The buildings immediately without the walls of Rome, which were connectedly continued so as to merit the name of suburbs, were certainly of vast extent; and with those of the town itself, must have contained a prodigious number of people. By a calculation made by Mr. Byres, the Circus Maximus was of sufficient size to accommodate three hundred and eighty thousand spectators; and we are told by the Latin poets, that it was usually full. Now if allowance is made for the superannuated, the sick, and infirm; also for children, and those employed in their private business, and for slaves, who were not permitted to remain in the Circus during the games; Mr. Byres imagines that such a number as three hundred and eighty thousand spectators could not be supplied by a city and suburbs the number of whose inhabitants were much under three millions.
Whatever may have been the extent of the suburbs of Rome, it is probable they were only formed of ordinary houses, and inhabited by people of inferior rank. There are no remains of palaces, or magnificent buildings of any kind, to be now seen near the walls, or indeed over the whole Campania; yet it is asserted by some authors, that this wide surface was peopled, at one period, like a continued village; and we are told of strangers, who, viewing this immense plain covered with houses, imagined they had already entered Rome, when they were thirty miles from the walls of that city.

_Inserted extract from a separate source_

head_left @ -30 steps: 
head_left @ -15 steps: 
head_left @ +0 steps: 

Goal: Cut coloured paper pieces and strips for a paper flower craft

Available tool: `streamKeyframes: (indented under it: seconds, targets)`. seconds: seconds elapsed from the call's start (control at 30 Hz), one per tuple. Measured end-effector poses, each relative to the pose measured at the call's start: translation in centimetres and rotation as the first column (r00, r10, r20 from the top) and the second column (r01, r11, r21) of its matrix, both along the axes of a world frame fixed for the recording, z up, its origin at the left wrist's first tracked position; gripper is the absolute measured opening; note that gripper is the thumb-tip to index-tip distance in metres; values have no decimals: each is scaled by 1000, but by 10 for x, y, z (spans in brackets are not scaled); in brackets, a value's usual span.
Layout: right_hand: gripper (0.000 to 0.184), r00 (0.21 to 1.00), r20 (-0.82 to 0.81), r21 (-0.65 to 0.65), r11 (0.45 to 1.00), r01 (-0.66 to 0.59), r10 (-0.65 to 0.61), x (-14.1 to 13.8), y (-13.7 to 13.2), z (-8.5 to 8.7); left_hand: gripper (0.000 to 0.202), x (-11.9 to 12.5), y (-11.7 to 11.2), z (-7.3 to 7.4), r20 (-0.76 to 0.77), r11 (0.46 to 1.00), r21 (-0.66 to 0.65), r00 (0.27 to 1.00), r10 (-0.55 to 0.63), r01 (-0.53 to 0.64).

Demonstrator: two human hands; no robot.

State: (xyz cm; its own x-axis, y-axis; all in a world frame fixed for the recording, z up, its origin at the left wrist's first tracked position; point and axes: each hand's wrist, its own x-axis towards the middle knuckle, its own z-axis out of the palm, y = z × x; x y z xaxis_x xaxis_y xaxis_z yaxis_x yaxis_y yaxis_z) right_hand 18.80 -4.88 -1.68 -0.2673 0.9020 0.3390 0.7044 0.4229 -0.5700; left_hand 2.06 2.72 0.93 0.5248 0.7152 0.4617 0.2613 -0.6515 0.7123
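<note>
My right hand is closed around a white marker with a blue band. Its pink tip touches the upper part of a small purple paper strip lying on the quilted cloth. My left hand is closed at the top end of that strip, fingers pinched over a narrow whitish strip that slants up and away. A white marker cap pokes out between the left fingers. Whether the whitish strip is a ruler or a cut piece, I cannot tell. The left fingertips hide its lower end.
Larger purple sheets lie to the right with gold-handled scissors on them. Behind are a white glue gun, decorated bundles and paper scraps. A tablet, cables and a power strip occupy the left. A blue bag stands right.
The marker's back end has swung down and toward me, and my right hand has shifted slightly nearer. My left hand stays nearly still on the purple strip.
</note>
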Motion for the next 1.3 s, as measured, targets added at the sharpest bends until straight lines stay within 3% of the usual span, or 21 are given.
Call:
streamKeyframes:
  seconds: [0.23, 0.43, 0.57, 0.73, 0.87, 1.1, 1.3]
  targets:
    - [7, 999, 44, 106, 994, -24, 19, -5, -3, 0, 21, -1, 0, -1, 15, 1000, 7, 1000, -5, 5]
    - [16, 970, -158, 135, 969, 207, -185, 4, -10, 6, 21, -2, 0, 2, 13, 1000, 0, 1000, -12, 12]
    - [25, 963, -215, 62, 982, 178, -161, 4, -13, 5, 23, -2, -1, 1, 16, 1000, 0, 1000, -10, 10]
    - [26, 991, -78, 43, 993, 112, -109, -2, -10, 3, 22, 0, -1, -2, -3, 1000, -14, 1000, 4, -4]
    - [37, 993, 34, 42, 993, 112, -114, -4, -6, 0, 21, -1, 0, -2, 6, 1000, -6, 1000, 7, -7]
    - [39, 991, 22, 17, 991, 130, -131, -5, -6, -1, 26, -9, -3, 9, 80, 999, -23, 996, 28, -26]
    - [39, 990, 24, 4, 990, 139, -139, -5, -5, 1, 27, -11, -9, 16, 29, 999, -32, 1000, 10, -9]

Some of the seven hills on which Rome was built, appear now but gentle swellings, owing to the intervals between them being greatly raised by the rubbish of ruined houses. Some have hardly houses of any kind upon them, being entirely laid out in gardens and vineyards. It is generally thought, that two-thirds of the surface within the walls are in this situation, or covered with ruins; and, by the information I have the greatest reliance on, the number of the inhabitants at present is about one hundred and seventy thousand, which, though greatly inferior to what Rome contained in the days of its ancient power, is more than it has been, for the most part, able to boast since the fall of the Empire. There is good authority for believing that this city, at particular periods since that time, some of them not very remote, has been reduced to between thirty and forty thousand inhabitants. The numbers have gradually increased during the whole of this century. As it was much less expensive to purchase new ground for building upon, than to clear any ruins which, by time, had acquired the consistence of rock, great part of the modern city is built on what was the ancient Campus Martius.
Some of the principal streets are of considerable length, and perfectly straight. That called the Corso, is the most frequented. It runs from the Porto del Popolo, along the side of the Campus Martius, next to the ancient city. Here the nobility display their equipages during the carnival, and take the air in the evenings in fine weather. It is indeed the great scene of Roman magnificence and amusement.
The shops on each side, are three or four feet higher than the street; and there is a path for the conveniency of foot passengers, on a level with the shops. The palaces, of which there are several in this street, range in a line with the houses, having no court before them, as the hotels in Paris have; and not being shut up from the sight of the citizens by high gloomy walls, as Devonshire and Burlington houses in London are. Such dismal barricades are more suitable to the unsocial character of a proud Baron, in the days of aristocratic tyranny, than to the hospitable benevolent disposition of their present proprietor.
The Corso, I have said, commences at the fine area immediately within the Porto del Popolo. This is the gate by which we entered Rome; it is built in a noble style of elegant simplicity, from the design of Michael Angelo, executed by Bernini.